• [SUPPLIED INFORMATION]
—————
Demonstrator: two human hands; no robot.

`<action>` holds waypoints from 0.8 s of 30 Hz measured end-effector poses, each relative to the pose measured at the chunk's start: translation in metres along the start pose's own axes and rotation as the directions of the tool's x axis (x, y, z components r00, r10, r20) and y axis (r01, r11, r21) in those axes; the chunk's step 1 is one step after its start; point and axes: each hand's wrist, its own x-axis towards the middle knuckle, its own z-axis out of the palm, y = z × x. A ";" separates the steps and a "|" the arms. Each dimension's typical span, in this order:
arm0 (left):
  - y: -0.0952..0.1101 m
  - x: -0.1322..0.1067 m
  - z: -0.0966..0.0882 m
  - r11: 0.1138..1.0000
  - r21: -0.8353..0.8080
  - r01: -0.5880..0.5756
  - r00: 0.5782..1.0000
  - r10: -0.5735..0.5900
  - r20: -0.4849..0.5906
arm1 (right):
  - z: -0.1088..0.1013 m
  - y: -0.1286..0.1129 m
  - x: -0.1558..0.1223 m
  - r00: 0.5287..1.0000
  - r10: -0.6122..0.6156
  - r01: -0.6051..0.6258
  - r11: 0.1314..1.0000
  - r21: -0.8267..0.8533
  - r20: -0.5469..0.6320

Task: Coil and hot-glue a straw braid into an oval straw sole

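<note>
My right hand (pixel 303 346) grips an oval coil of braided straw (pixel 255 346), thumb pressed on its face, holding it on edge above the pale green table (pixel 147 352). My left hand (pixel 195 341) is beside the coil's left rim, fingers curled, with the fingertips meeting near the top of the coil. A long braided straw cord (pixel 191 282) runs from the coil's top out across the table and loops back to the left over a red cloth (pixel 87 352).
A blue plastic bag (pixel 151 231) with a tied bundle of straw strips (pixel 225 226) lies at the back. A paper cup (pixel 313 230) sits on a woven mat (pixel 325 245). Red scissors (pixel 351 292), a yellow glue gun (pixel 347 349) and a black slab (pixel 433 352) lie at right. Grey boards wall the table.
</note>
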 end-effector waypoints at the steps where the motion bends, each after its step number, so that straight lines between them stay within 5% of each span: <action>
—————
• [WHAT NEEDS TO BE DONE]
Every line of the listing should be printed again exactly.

• [TASK SOLUTION]
Demonstrator: two human hands; no robot.

`<action>` holds waypoints from 0.8 s of 30 Hz measured end-effector poses, each relative to the pose measured at the chunk's start: translation in metres along the start pose's own axes and rotation as the directions of the tool's x axis (x, y, z components r00, r10, r20) and y axis (r01, r11, r21) in those axes; the chunk's step 1 is one step after its start; point and axes: each hand's wrist, its own x-axis towards the middle knuckle, its own z-axis out of the palm, y = z × x. A ";" separates the steps and a "|" the arms. Each dimension's typical span, in this order:
arm0 (left):
  - y: -0.0952..0.1101 m
  - x: -0.1322..0.1067 m
  - z: -0.0966..0.0882 m
  - r11: 0.1138..1.0000
  - r21: -0.8353..0.8080
  - r01: -0.5880..0.5756
  - r00: 0.5782..1.0000
  - r10: -0.5735..0.5900
  - r20: -0.4849..0.5906
arm1 (right):
  - z: -0.1088..0.1013 m
  - y: -0.1286..0.1129 m
  - x: -0.1558..0.1223 m
  - r00: 0.5287..1.0000
  - r10: -0.6122..0.6156
  - r01: -0.6051..0.6258
  - r11: 0.1314..1.0000
  - r21: -0.8267..0.8533
  - r20: -0.5469..0.6320

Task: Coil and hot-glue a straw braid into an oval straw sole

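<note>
My right hand (pixel 303 346) grips an oval coil of braided straw (pixel 255 346), thumb pressed on its face, holding it on edge above the pale green table (pixel 147 352). My left hand (pixel 195 341) is beside the coil's left rim, fingers curled, with the fingertips meeting near the top of the coil. A long braided straw cord (pixel 191 282) runs from the coil's top out across the table and loops back to the left over a red cloth (pixel 87 352).
A blue plastic bag (pixel 151 231) with a tied bundle of straw strips (pixel 225 226) lies at the back. A paper cup (pixel 313 230) sits on a woven mat (pixel 325 245). Red scissors (pixel 351 292), a yellow glue gun (pixel 347 349) and a black slab (pixel 433 352) lie at right. Grey boards wall the table.
</note>
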 end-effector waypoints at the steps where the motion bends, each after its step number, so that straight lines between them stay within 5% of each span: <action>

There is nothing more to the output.